Approaching Peak Whine October 1, 2015Posted by geoff in News.
Katherine Timpf at The National Review noted a couple of silly pieces at HuffPo and The Guardian. Let’s start with The Guardian, where a poor lass is trying her feminist best to cope with the horror of sweat-shaming:
In this powerful, heart-wrenching piece, Roe explains that she recently went into a Starbucks after her run only to have some lady ask her if she’d gone swimming. Horrified, Roe explained to the woman that she was just sweaty — and then proceeded to flee the shop before even adding the half-and-half she wanted because she was just too traumatized to stay there a moment longer.
“Eventually the caffeine kicked in and it hit me: I’d been sweat-shamed,” she writes. “Sweat-shaming is when someone points out your sweatiness as a way to signal disapproval,” she continues. “Like its counterparts, slut-shaming and fat-shaming, sweat-shaming is aimed mainly at women, who are actually not supposed to sweat at all.”
No, my dear, the myth that women are not supposed to sweat was dispelled decades ago, when women began running and working out routinely. Sweat-shaming is reserved for those people who are too inconsiderate to avoid going into an enclosed space with their stinky, sweaty bodies.
I’m confident that I sweat more than any human born on this planet, so when I finish some sweat-inducing physical exertion, I spare the patrons of Starbucks my drippy glory, and grab a shower or at least wait until I cool off before I inflict myself on the public. It’s called courtesy. And hygiene. And social mores. And such like that there.
So far from identifying another slight against womankind, the author at The Guardian has identified herself as a socially backwards lout.
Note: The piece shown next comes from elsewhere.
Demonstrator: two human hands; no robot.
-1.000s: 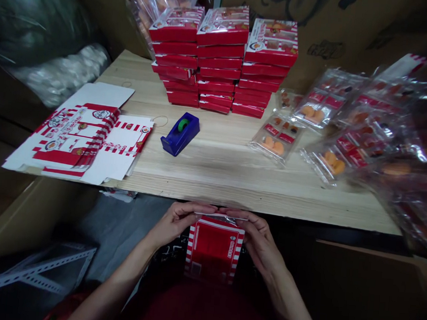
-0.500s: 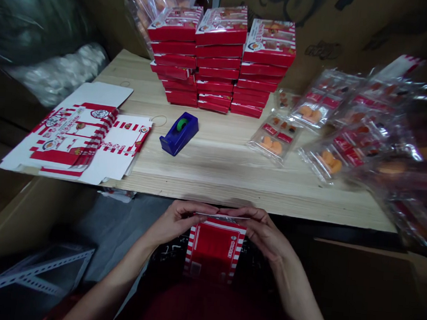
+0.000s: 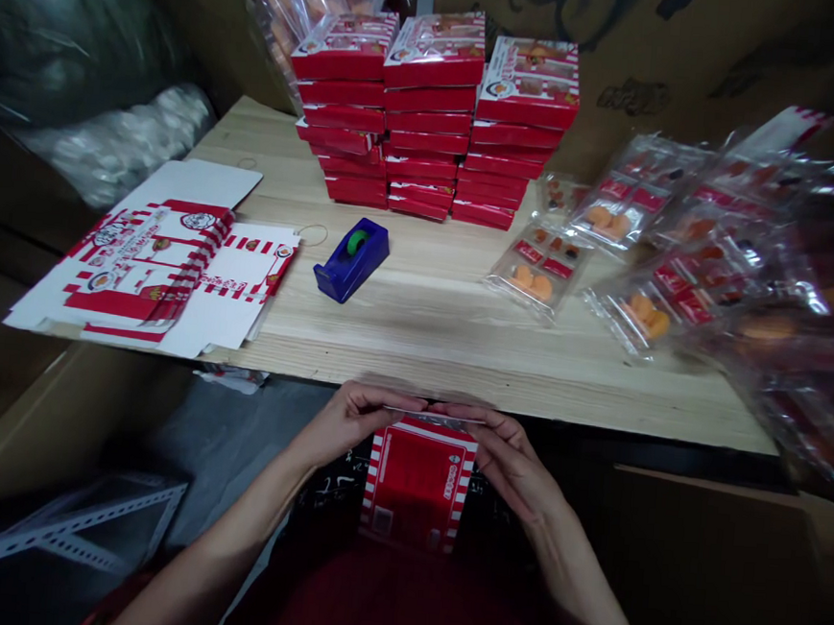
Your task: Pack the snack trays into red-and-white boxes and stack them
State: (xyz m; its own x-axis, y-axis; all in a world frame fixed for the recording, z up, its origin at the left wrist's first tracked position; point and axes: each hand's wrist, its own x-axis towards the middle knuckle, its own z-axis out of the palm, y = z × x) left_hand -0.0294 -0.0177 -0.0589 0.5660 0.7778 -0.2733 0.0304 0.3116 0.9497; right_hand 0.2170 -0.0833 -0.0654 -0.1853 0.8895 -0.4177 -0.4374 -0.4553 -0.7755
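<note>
Left fingers (image 3: 381, 398), right fingers (image 3: 485, 415): pinching red box (image 3: 418, 481) | clear packet (image 3: 536, 262): orange pieces (image 3: 525, 278) inside

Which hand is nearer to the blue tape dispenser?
Left. The left hand, on the red box, is almost straight below the blue tape dispenser in the picture; the right hand, at the box's other side, is below and farther right.

The bare left forearm (image 3: 227, 529) and right forearm (image 3: 577, 566) slant inward from below. The left hand (image 3: 343, 424) and right hand (image 3: 517, 460) face each other, fingers (image 3: 385, 400) bent inward with tips nearly meeting, each thumb (image 3: 374, 419) nearer the body in a pinch.
</note>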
Moving on to the sad little HuffPo author, who says that because she is brown-skinned, she is forced to shave her legs and armpits.
According to Agrawal, although “humans of the porcelain-skinned variety” like Madonna and Miley Cyrus have the option of not shaving their armpits, she cannot join their furry-feminist fuzz fest because of her race.
“So while they reject the status quo, they’re going somewhere I can’t follow,” she explains.
She “can’t follow,” she explains, because her “grooming habits are not a simple style choice or preference,” but rather dictated by the “out-and-out racism” of our society that has only gotten worse since 9/11.
As with all matters involving the possibility of racism, we should treat her complaint with sensitivity and understanding. So as to the delicate matter of the racial inequities of grooming, let me just say:
Hey, hairy-legged spider girl – shave your damn legs!!
We may have a couple of weirdo celebrity types who don’t shave their armpits, but the norm in this country is for ladies to shave their exposed body parts. All ladies. You are welcome to not conform, and to complain about the standards of conformity, but the simple truth is: if you want to fit in, you accept the appearance standards of the society you live in.
Everyone has grooming issues. Everyone hates to shave (although there’s a cool new laser shaver coming out!). Guys with five o’clock shadows complain that they have to shave twice a day. Everyone has a skin condition, or a hair condition, or some unique circumstance that makes their life a pain in the posterior.
But those are issues to take up with your Maker, not to attribute to racism.